→ **Brief**: Repeat all the lines below exactly, but omit the pictures.

→ **Given material**:
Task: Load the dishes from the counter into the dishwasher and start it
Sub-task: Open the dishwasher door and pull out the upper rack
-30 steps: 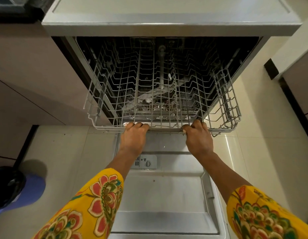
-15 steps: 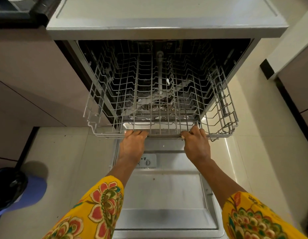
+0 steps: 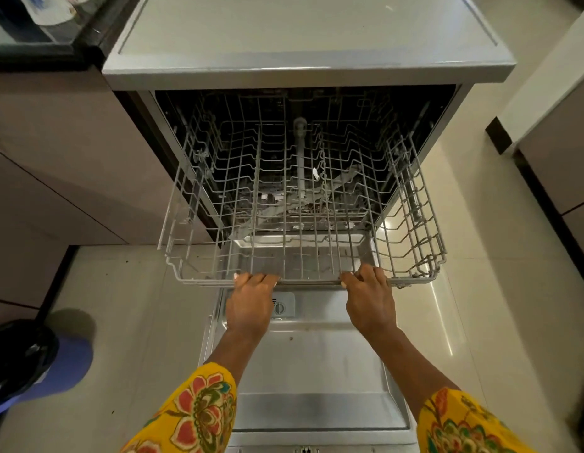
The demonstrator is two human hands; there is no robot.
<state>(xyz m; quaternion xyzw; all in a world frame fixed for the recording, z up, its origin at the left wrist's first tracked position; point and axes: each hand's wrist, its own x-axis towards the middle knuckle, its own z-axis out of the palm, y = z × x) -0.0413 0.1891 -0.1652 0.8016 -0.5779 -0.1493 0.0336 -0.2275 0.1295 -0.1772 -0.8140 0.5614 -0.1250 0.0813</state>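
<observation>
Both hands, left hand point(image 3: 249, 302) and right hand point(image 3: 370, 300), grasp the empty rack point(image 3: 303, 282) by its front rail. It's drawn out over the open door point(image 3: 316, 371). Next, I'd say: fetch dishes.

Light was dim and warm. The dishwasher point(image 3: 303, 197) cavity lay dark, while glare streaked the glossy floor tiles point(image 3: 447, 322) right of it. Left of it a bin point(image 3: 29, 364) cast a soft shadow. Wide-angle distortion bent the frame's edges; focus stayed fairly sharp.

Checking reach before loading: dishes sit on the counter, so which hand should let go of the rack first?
Left, probably. Both hands grip the rack front rail; left hand is on the counter side.
</observation>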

→ **Output for this task**:
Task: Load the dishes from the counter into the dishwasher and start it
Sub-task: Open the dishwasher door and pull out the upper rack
-30 steps: 
-15 steps: 
+0 steps: 
The demonstrator is two human hands; there is no robot.
<state>(xyz m; quaternion xyzw; all in a world frame fixed for the recording, z up, its origin at the left wrist's first tracked position; point and axes: each hand's wrist, its own x-axis towards the middle knuckle, its own z-axis out of the palm, y = z × x) -0.0413 0.1891 -0.1652 0.8016 -0.5779 -0.1493 0.0336 -0.2275 0.1295 -0.1772 -0.8140 0.5614 -0.1250 0.0813</state>
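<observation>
Both hands, left hand point(image 3: 249, 302) and right hand point(image 3: 370, 300), grasp the empty rack point(image 3: 303, 282) by its front rail. It's drawn out over the open door point(image 3: 316, 371). Next, I'd say: fetch dishes.

Light was dim and warm. The dishwasher point(image 3: 303, 197) cavity lay dark, while glare streaked the glossy floor tiles point(image 3: 447, 322) right of it. Left of it a bin point(image 3: 29, 364) cast a soft shadow. Wide-angle distortion bent the frame's edges; focus stayed fairly sharp.

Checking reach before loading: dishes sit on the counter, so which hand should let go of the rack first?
Left, probably. Both hands grip the rack front rail; left hand is on the counter side.
</observation>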

What has been written here completes the answer.